Betania Borgenes erzählt, dass heutzutage die Nachfrage sehr viel größer ist als das Angebot und die Biobauern daher absolut alles verkaufen, was sie anbauen. Doch besonders reich werden sie damit nicht, denn die Erträge sind oft gering. Enrique Fallán ergänzt, dass sie als Biobauern keine Pestizide spritzen und deshalb sehr viel mehr Arbeit damit haben, den Anbau frei von Schädlingen zu halten. Letztes Jahr hatte er zum Beispiel Tausende von roten Zwiebeln, die er alle in Handarbeit von Schädlingen freihielt und am Ende kam er auf einen Gewinn von einem Peso pro Zwiebel. Ein Peso – das ist weniger als 3 Euro-Cent pro Stück.

Wie funktioniert Bio in der Praxis?

Juan und Betania wohnen am Camino Maldonado, 22 Kilometer außerhalb des Stadtzentrums von Montevideo. Hinter einem kleinen, eher ärmlichen Vorort liegt das etwa zehn Hektar große Landgut, wo die beiden mit ungefähr acht weiteren Familien wohnen. Ein riesiger Acker ist mit Mangold, Kartoffeln und verschiedenem Blattgemüse bepflanzt. Es gibt zwei große Gewächshäuser und ein Gelände für die Hühner. Mittendrin stehen etwa zehn selbstgebaute Lehmhäuser, Kinder spielen, die Erwachsenen erledigen unterschiedliche Arbeiten: Es werden Lehmblöcke für den Hausbau gestampft, jemand hängt Wäsche auf, der Traktor wird gerade repariert. Sie leben in einer großen Gemeinschaft, in der alle mit anpacken. „Wir sind hier auf unserem Land, wir nennen diesen Ort Wayra. Neben dem Öko-Landbau haben wir noch andere nachhaltige Projekte, zum Beispiel ökologisches Bauen. Beim Biogemüseanbau sind wir zu dritt, Juan, Manuèl und ich sowie meine 18 jährige Tochter Carlota“, erzählt Betania.
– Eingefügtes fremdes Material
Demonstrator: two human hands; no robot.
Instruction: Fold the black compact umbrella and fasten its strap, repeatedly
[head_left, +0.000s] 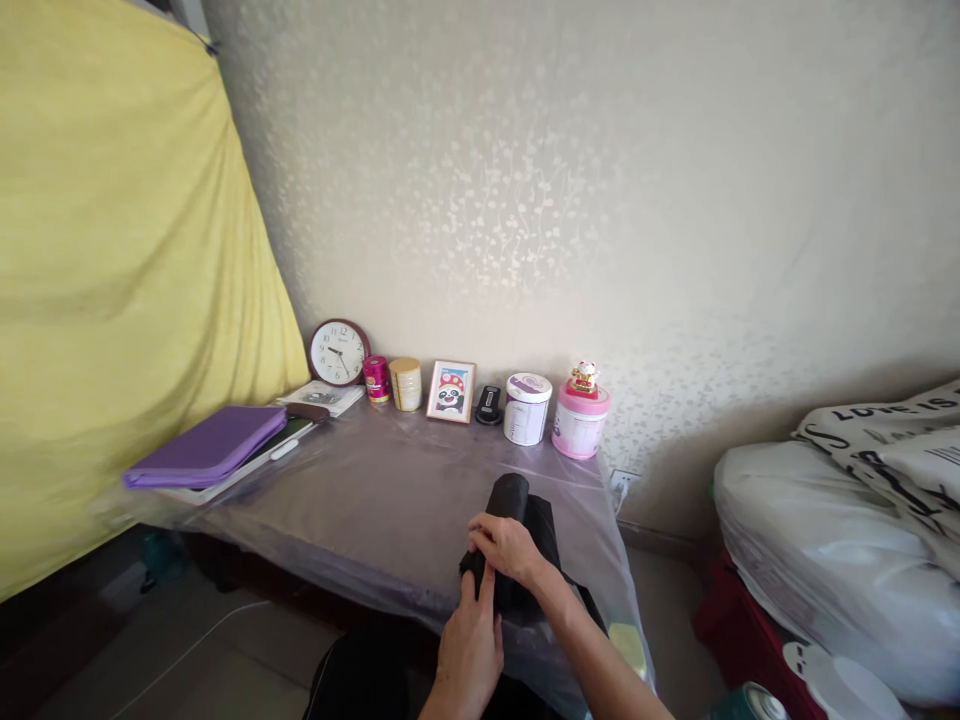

Juan zeigt auf den Acker, wo gerade Mangold wächst: „Wir vertreiben das was wir anbauen direkt und verkaufen die Produkte auf dem Markt. Das hat den Vorteil, dass keine Zwischenhändler daran verdienen, aber auch dass wir mit unseren Abnehmer*innen direkt im Kontakt sind. Wir können daher auch wissen, was sich besser verkauft und was nicht.“

Bloß weg von der konzerngesteuerten Lebensmittelproduktion

Seit Juni macht das Thema Landwirtschaft in Uruguay wieder Schlagzeilen. Am 6. Juni 2019 gingen mehrere Tausend Menschen auf die Straße: Biobäuerinnen und -*bauern, Aktivist*innen von Nachbarschaftsgärten, zivilgesellschaftliche und Umweltorganisationen und viele mehr. Die Regierung hat schnell reagiert und ließ das bereits im Dezember 2018 verabschiedete Gesetz, das eine ökologische Agrarwirtschaft zum öffentlichen Interesse erklärt, einen Tag zuvor in Kraft treten. Ein Teilerfolg für die Agraraktivist*innen. Ein Blick in den Gesetzestext verrät folgendes: Der Zugang zu Bioprodukten soll für alle verbessert, eine nachhaltige Entwicklung stärker subventioniert, die Ernährungssouveränität und -sicherheit unterstützt, die Biodiversität bewahrt und wieder hergestellt werden. Außerdem wird der Erhalt von Saatgut ohne gentechnische Manipulation unterstützt.

Wie erfolgreich das Gesetz sein wird, hängt vor allem von der gesellschaftlichen und politischen Umsetzung ab. Zunächst wurde eine Kommission gegründet. Die Mitglieder – das sind das Ministerium für Agrarwirtschaft, das Umwelt- und Gesundheitsministerium, Delegierte der Universitäten, Bürgermeister*innen und Vertreter*innen zivilgesellschaftlicher Organisationen wie zum Beispiel die Bio-Bauernverbände – sollen gemeinsam den im Gesetz festgehalten Plan umsetzen. Juan sieht das ganze jedoch kritisch: „Es gibt mehrere Probleme, aber das politische Problem ist die Souveränität der Staaten. Zur Zeit können die Länder nicht darüber bestimmen, was sie anbauen, wie sie ihre Bevölkerung ernähren. Was hier gegessen wird, wird woanders entschieden. Heutzutage planen das Unternehmen wie Bayer/Monsanto und es ist unmöglich zu erfahren wo und wie genau das geschieht, noch weniger in einem so am Rande gelegenen Land wie Uruguay.“ Bei dem Bioanbau in Uruguay geht es um Umweltschutz und die eigene Gesundheit. Aber eben auch darum, Alternativen zu einer globalisierten und konzerngesteuerten Lebensmittelproduktion zu entwickeln.